### Activity
Look through the lines below for the word "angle", and copy every line that has it.
BEGIN
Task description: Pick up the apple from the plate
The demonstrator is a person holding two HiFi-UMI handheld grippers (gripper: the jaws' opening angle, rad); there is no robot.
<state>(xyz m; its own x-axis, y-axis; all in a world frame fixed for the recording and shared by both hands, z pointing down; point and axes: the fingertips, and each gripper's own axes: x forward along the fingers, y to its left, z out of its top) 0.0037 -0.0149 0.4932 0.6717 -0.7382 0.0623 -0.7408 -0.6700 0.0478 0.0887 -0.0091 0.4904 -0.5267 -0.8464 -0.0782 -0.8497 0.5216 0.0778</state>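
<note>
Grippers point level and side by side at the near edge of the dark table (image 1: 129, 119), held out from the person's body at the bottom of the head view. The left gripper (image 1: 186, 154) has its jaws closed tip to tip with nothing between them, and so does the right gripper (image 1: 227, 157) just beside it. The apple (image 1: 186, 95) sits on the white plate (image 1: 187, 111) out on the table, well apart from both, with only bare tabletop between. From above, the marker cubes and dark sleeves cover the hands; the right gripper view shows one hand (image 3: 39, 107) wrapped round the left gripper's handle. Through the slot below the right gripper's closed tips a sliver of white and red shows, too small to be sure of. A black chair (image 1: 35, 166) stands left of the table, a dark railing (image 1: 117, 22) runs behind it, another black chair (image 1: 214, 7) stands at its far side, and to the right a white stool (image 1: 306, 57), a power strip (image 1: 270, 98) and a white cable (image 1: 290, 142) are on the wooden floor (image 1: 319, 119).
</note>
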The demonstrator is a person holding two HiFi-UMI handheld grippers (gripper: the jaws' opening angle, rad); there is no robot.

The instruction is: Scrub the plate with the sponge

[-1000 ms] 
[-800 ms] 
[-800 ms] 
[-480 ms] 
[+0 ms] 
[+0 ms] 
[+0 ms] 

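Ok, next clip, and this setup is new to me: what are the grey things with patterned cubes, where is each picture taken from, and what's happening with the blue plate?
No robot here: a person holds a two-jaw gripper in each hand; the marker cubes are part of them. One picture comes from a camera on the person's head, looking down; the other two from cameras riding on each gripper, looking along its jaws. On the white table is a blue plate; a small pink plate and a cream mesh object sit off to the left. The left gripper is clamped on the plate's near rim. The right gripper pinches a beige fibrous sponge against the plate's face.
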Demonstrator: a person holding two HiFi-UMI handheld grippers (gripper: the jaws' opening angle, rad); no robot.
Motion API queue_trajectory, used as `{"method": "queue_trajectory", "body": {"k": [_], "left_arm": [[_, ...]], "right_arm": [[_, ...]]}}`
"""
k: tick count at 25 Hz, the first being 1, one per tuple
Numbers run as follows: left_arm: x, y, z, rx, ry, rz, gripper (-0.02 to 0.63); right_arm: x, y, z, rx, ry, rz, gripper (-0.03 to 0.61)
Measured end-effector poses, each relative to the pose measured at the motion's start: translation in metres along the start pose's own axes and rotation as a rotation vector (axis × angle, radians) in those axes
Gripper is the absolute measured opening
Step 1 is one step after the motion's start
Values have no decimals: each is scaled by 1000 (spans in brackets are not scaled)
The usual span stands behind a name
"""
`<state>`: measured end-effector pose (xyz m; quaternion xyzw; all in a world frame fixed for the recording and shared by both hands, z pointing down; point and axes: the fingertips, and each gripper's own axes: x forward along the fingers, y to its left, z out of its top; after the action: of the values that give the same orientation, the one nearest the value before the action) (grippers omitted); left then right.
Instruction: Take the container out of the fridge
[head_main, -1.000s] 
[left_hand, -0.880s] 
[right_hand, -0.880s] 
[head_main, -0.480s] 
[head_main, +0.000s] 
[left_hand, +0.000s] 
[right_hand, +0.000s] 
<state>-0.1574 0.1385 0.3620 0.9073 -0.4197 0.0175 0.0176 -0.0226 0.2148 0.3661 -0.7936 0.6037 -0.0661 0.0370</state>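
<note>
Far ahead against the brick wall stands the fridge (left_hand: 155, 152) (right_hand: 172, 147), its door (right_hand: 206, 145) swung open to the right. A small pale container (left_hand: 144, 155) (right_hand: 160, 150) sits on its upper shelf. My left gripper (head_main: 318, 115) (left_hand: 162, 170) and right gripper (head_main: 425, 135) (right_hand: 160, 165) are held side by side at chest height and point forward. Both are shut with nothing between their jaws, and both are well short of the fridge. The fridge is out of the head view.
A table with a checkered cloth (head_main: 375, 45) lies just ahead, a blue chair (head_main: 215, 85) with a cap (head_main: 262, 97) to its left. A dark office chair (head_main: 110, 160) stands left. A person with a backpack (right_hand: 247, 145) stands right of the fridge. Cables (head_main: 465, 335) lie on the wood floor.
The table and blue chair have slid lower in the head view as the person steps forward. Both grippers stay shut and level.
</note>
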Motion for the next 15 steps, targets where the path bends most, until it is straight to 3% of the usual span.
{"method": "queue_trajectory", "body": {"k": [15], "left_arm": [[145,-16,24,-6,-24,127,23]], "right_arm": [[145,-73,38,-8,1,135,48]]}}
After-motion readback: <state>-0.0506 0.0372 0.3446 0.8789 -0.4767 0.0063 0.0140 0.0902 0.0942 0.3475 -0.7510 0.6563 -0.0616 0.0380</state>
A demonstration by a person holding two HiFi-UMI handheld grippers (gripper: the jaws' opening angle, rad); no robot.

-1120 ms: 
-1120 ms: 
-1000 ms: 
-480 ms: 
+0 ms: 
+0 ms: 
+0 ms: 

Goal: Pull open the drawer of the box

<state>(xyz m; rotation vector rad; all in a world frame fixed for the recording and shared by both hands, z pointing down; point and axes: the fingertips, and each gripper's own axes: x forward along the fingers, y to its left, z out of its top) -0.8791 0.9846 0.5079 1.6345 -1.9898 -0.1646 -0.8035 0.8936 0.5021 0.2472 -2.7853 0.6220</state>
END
### Solved problem
The demonstrator is a person holding two HiFi-UMI handheld grippers (gripper: the jaws' opening angle, rad); there is no robot.
The demonstrator is a person holding two HiFi-UMI handheld grippers (gripper: the jaws' opening angle, rad); there is no robot.
Demonstrator: a person holding two HiFi-UMI handheld grippers (gripper: the jaws' opening angle, rad); no robot.
Measured end-effector poses, each relative to the pose measured at the motion's start: translation in metres along the start pose's own axes and rotation as a rotation vector (axis × angle, radians) in those axes
A demonstration by a person holding two HiFi-UMI handheld grippers (gripper: the jaws' opening angle, rad); no robot.

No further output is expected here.